City

Sansom Street Finally Reopens After Last Year’s Business-Drenching Deluge

When a Center City water main burst in the middle of the night last July, it launched some 15 million gallons of liquid into the street.


sansom street

Left: The initial flood (Photo courtesy ABC6). Right: The spiffy new road at Sansom and Juniper Street (Photo by Andy Backstrom).

What is it with this city and giant, gaping holes in the ground? There’s the sinkhole along Baltimore Avenue in West Philly, the “large void” that appeared near Independence Hall on 5th Street in the spring, and of course, the void de résistance, the water-main break that has closed off a stretch of Sansom and Juniper streets in Center City for the better part of a year.

You can say goodbye to the latter hole, though. On Friday the city is finally reopening Sansom Street between 13th and Broad, as well as Juniper Street from Chestnut to Sansom, after a $1.7 million repair effort that took 11 months. (Part of Juniper, from Sansom to Walnut, will remain closed due to construction on an apartment building there.)

If you don’t quite recall what the scene looked like last July, when the hole was born and temporarily transformed Center City into a not-very-appealing public pool, here’s a visual refresher.

Many of the city’s water mains date to the 1800s, leaving them vulnerable to corrosion. When the Sansom Street main burst in the middle of the night in July, it launched some 15 million gallons of liquid into the street. Businesses flooded. The Greek restaurant Opa was shuttered for months. And even then, after the water was drained and businesses reopened, they struggled to attract customers — you know, with the massive construction equipment and road closure blocking foot traffic. The effect was to cordon off restaurants and bars as if they had the plague.

The repairs — which involved replacing more than 200 total feet of various water pipes, repaving Sansom from 13th to Broad, replacing street lights and sidewalks, and re-lining hundreds of feet of sewer — were expected to be complete by the early part of this year. Clearly that didn’t end up happening. The delays were apparently due to the various utilities companies, like Philadelphia Gas Works, PECO, and Comcast, which had to undertake their own repairs to their subterranean street infrastructure, separate from the Water Department.

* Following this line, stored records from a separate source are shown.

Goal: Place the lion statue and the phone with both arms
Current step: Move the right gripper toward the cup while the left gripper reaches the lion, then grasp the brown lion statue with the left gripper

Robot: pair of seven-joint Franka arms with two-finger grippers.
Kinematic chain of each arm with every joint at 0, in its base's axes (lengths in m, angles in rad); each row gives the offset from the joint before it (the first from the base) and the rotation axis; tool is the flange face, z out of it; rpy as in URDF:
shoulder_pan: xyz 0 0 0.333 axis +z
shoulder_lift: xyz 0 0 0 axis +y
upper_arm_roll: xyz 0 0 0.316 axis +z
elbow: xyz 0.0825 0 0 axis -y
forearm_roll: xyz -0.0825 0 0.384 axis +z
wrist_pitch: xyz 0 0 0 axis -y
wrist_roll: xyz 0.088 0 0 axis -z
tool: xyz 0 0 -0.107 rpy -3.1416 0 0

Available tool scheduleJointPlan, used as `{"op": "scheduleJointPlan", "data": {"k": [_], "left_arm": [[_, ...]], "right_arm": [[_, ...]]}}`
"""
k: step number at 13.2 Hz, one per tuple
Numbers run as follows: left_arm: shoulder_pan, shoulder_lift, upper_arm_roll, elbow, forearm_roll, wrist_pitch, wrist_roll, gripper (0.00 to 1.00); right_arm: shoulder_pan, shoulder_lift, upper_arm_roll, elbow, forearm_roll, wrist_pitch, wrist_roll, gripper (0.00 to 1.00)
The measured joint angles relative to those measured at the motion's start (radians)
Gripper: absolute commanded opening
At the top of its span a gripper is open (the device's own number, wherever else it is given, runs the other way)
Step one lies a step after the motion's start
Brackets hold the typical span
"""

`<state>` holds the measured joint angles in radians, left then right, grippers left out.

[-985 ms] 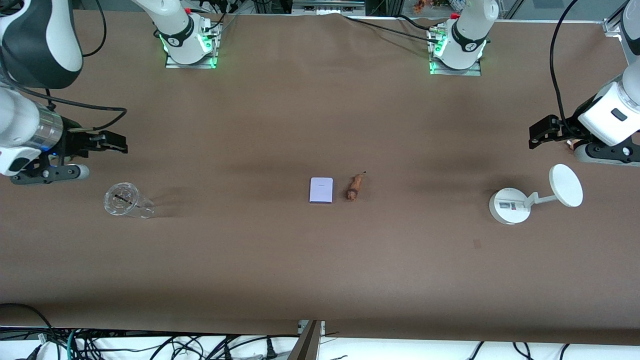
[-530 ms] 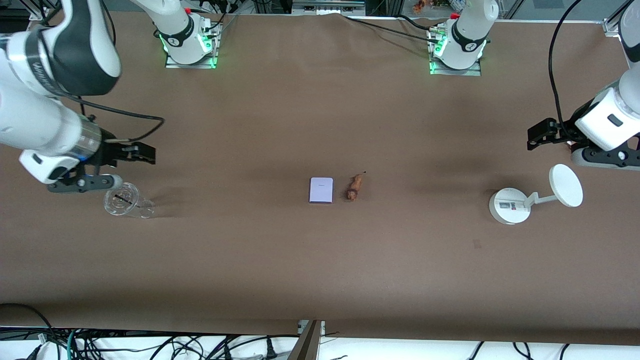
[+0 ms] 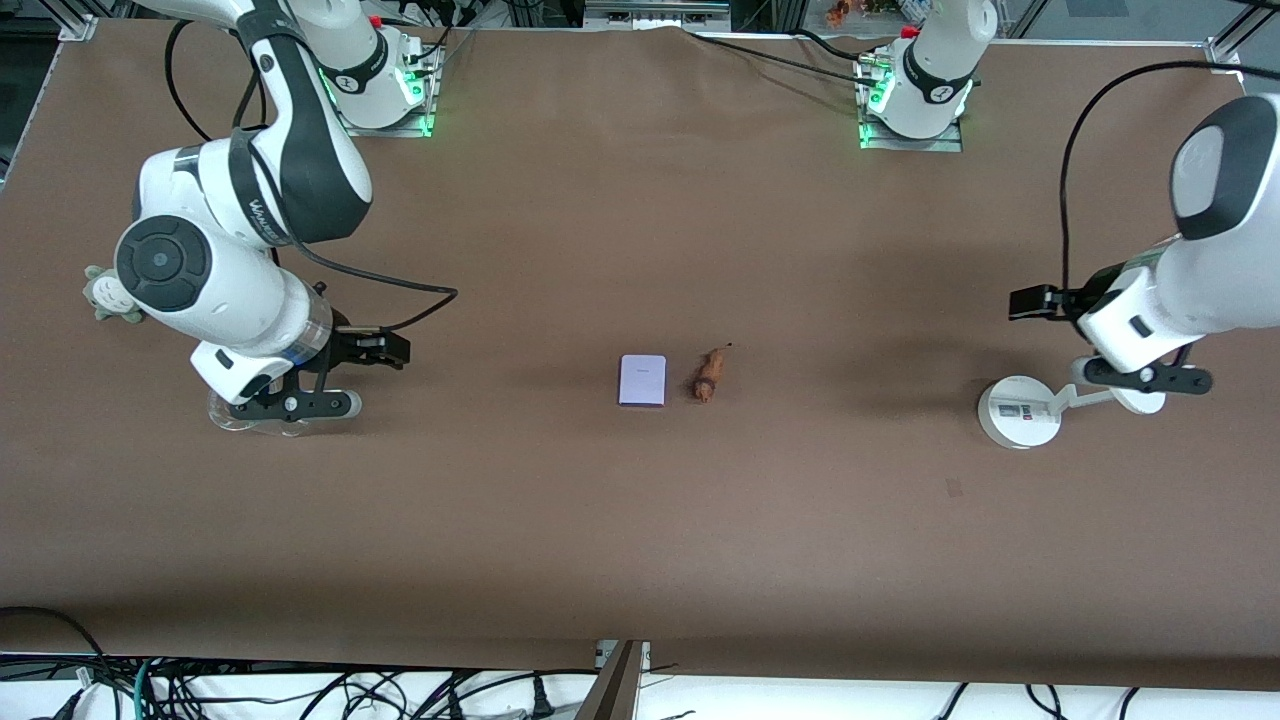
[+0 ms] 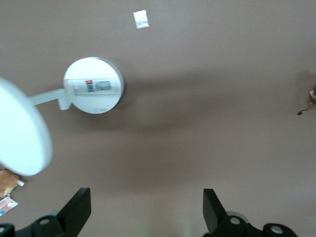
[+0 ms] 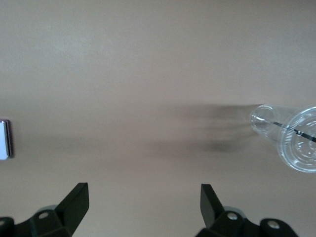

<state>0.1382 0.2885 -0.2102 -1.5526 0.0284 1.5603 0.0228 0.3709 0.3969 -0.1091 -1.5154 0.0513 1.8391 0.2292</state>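
Observation:
The phone [image 3: 642, 380], a flat pale lavender rectangle, lies at the table's middle. The lion statue [image 3: 709, 374], small and orange-brown with a thin dark tail, lies just beside it toward the left arm's end. My right gripper [image 3: 388, 347] is open and empty over bare table between the clear cup and the phone. Its wrist view shows the phone's edge [image 5: 4, 139] and its open gripper [image 5: 143, 203]. My left gripper [image 3: 1028, 302] is open and empty in the air beside the white stand. Its wrist view shows its open gripper [image 4: 146, 207] and the statue's tail [image 4: 307, 109] at the edge.
A clear plastic cup [image 3: 250, 418] lies on its side under the right wrist; it also shows in the right wrist view [image 5: 291, 136]. A round white stand [image 3: 1018, 412] with a disc [image 4: 19, 131] stands under the left arm. A grey-green plush [image 3: 104, 297] sits by the table's edge at the right arm's end.
Both arms have swung in toward the table's middle. The right gripper passed over the cup; the left gripper moved over the table beside the stand. The phone and the statue have not moved.

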Motion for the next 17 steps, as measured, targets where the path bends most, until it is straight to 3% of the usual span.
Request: {"op": "scheduleJointPlan", "data": {"k": [3,9,14,17], "left_arm": [[-0.115,0.052,-0.01,-0.001,-0.027,0.078,-0.036,1.0],[-0.324,0.217,-0.02,-0.008,-0.032,0.362,-0.108,1.0],[-0.496,0.322,-0.023,-0.041,-0.028,0.624,-0.395,1.0],[-0.539,0.381,-0.018,-0.062,0.018,0.726,-0.455,1.0]], "right_arm": [[0.014,0.003,0.0,0.0,0.003,0.013,0.032,1.0],[0.03,0.02,0.0,0.0,0.004,0.033,0.05,1.0],[0.047,0.067,0.0,0.0,0.005,0.101,0.095,1.0],[0.088,0.121,0.001,0.0,0.006,0.175,0.177,1.0]]}}
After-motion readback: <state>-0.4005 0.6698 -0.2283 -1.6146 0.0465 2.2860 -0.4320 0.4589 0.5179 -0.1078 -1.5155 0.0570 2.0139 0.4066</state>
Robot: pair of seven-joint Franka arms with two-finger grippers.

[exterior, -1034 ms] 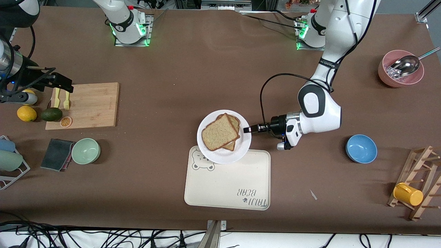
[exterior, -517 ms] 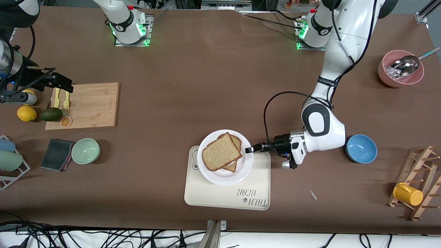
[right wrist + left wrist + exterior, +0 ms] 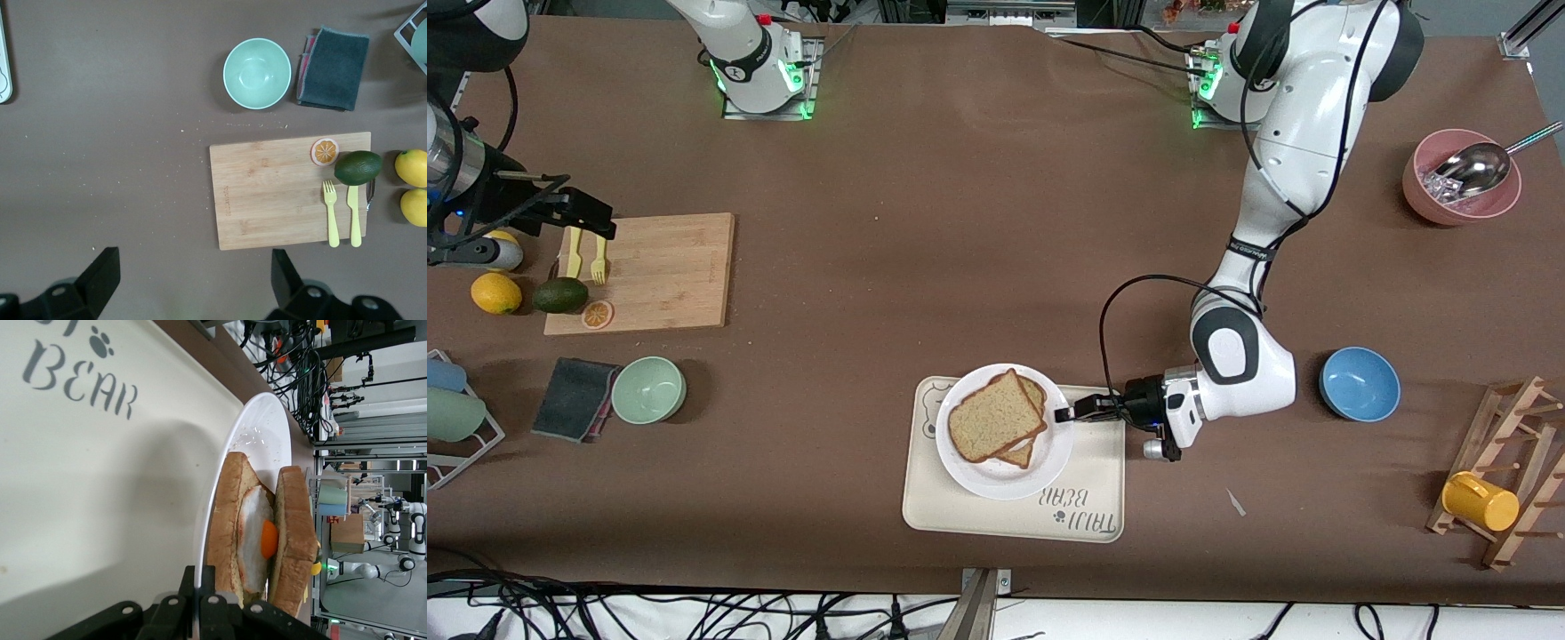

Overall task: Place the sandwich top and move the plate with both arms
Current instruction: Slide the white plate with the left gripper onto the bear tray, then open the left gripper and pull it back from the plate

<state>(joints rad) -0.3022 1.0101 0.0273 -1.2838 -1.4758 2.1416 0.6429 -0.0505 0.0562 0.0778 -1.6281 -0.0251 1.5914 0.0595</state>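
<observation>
The white plate (image 3: 996, 481) is over the cream bear-printed tray (image 3: 969, 511), toward the end of the tray with the bear's face. On it lies the sandwich top (image 3: 992, 416), a plain brown slice that covers a lower slice. In the left wrist view the sandwich top (image 3: 297, 520) lies over a fried egg (image 3: 259, 540), with the plate (image 3: 263, 430) beneath. My left gripper (image 3: 1064, 414) is shut on the plate's rim, on the side toward the left arm's end; its fingers (image 3: 190, 577) pinch the edge. My right gripper (image 3: 594, 216) waits open in the air by the cutting board, its fingers (image 3: 107, 267) wide apart and nothing between them.
A wooden cutting board (image 3: 663, 267) holds a yellow fork, a knife and an orange slice; an avocado (image 3: 560, 295) and a lemon (image 3: 495, 293) lie beside it. A mint bowl (image 3: 648, 389) and dark cloth (image 3: 574, 398) are nearer the camera. A blue bowl (image 3: 1359, 383), a pink bowl (image 3: 1458, 191) and a mug rack (image 3: 1503, 471) stand at the left arm's end.
The left gripper has carried the plate and sandwich toward the front camera, from the bare table to over the tray. The right arm has not moved.
</observation>
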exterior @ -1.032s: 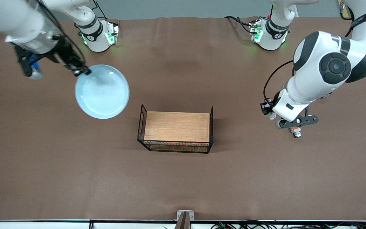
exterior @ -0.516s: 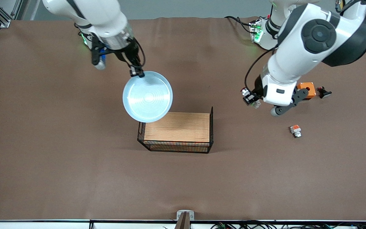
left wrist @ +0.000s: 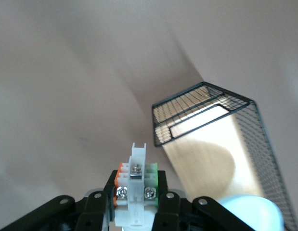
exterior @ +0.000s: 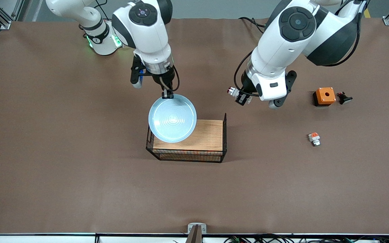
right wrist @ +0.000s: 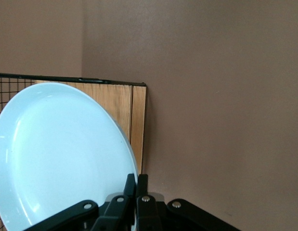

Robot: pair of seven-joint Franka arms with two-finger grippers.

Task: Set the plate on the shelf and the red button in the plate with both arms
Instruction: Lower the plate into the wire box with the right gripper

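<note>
The right gripper (exterior: 167, 95) is up in the air over the table, just past the edge of the rack (exterior: 187, 139) that lies toward the robots. Its fingers (right wrist: 137, 188) are pressed tight on the rim of the plate (exterior: 172, 117). The pale blue plate hangs over the rack's wooden top, at the end toward the right arm.

The left gripper (exterior: 241, 96) is also up in the air, over the bare table near the rack's end toward the left arm. Its fingers (left wrist: 97, 208) pinch the red button (exterior: 232, 90), and the button's red face points toward the rack.

An orange box (exterior: 324, 96) with a round hole sits well apart from the rack, toward the left arm's end of the table. A small black piece (exterior: 344, 98) lies just beside the box. A small white piece (exterior: 314, 138) with an orange block lies nearer the front camera than the box.
</note>
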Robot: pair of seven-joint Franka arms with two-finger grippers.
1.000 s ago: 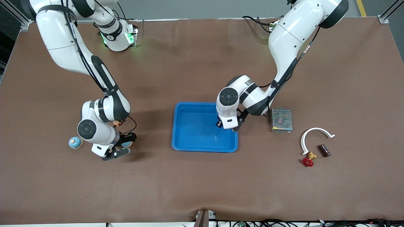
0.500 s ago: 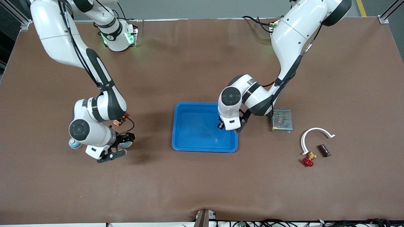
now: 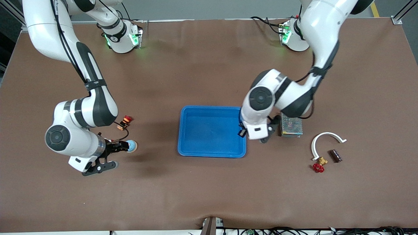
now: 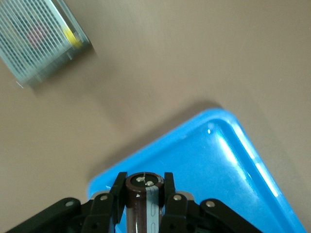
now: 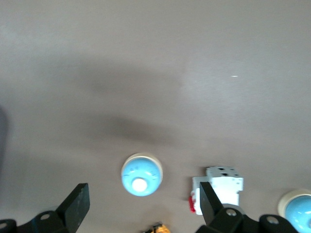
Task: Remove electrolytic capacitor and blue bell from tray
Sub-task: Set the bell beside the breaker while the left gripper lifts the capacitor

The Inquirer reported that the Midtown Village Retail Association provided a $15,000 grant to all businesses affected by the flood, which was to be spent on advertising and attracting foot traffic in the aftermath of the flood. Meanwhile, businesses can also apply to the city for a certain amount of reimbursement of lost revenue. But the city’s liability totals only $500,000, and there have already been $1 million worth of restitution claims. (The city says roughly 30 businesses experienced some form of water damage from the flood.)

But at least the saga is finally over. McGillin’s Olde Ale House is throwing a party to celebrate on Friday. And now the Water Department can turn its attention to that pesky sinkhole 3 miles away on Baltimore Avenue, which has been disrupting traffic and businesses of its own. People in West Philly: Just be grateful your sinkhole is only supposed to take three weeks to fix.